If you share these feelings you will feel completely crazy but if you don't they will make you feel completely crazy! These fears are normal and to be expected! You aren't crazy you are pregnant and experiencing parenting. You are now responsible for the life of another human being. What you do or don't do from the moment of conception will impact the life of this person growing inside of you. What a monumental responsibility!

In most cases you are not alone. Remember we are pack animals, this is the time to look to the pack for support. Your partner, the female elders – lean on them for support and guidance during this time.

I recently attended a baby shower that had one activity – not a bingo game or a guess the baby weight game. It was a ritual of women coming together to support and honor the experience of the mother-to-be.
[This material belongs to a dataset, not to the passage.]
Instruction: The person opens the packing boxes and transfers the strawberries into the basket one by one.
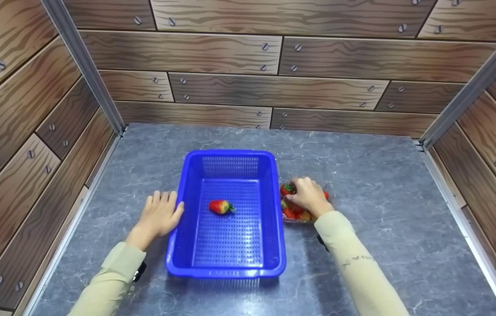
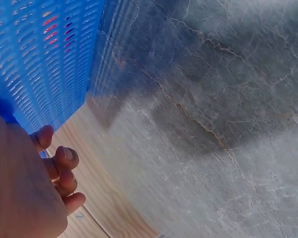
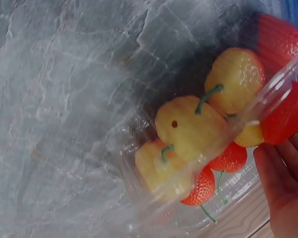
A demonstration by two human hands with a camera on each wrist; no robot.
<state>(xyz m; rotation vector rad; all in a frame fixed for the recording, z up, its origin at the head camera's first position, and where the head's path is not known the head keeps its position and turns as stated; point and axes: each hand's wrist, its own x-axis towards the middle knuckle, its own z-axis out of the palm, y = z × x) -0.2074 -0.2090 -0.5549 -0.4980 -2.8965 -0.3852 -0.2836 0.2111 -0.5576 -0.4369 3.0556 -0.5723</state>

We each selected a stone/crystal from a beautiful bowl placed on a table where the mother-to-be was seated. One by one we sat with her taking a stone from the bowl holding it in our hands as we infused a wish, a thought or some gained wisdom into the stone. Then sharing that with her the stone was placed in a jeweled box for her to keep as a reminder of the support of her tribe. To bathe in, the meditate with, to hold in her hands when she needed the reminder of the tribe during those times of anxiety, challenge or sorrow.

How often do we need the support of our tribe and how often is it actually there for us?

And what happens when “It's time!” ?

  • Is there panic, anxiety, excitement, paralyzing fear?

  • Is there a medical emergency or is this moment a relaxed and gentle transition from pregnancy to birth?

  • Who is with you? Is your partner at your side, is your family down the hall, are you alone and afraid?

  • Are you tolerating the meds or are they increasing your anxiety and panic?

  • Were you told you will bleed in large clots or are you now afraid you are bleeding out?

  • Do you have the strength to hold your baby or was the birth so draining you can't even lift your head let alone a baby?

  • Are you already feeling depleted, disappointed and guilty that you have not welcomed this little life into the world as you “should” have, as you imagined?

  • Are you comparing yourself to friends who immediately post pictures of the new baby being held by a fully made-up mother with every hair in place while yours hasn't been washed in the last 36 hours of full on labor and delivery?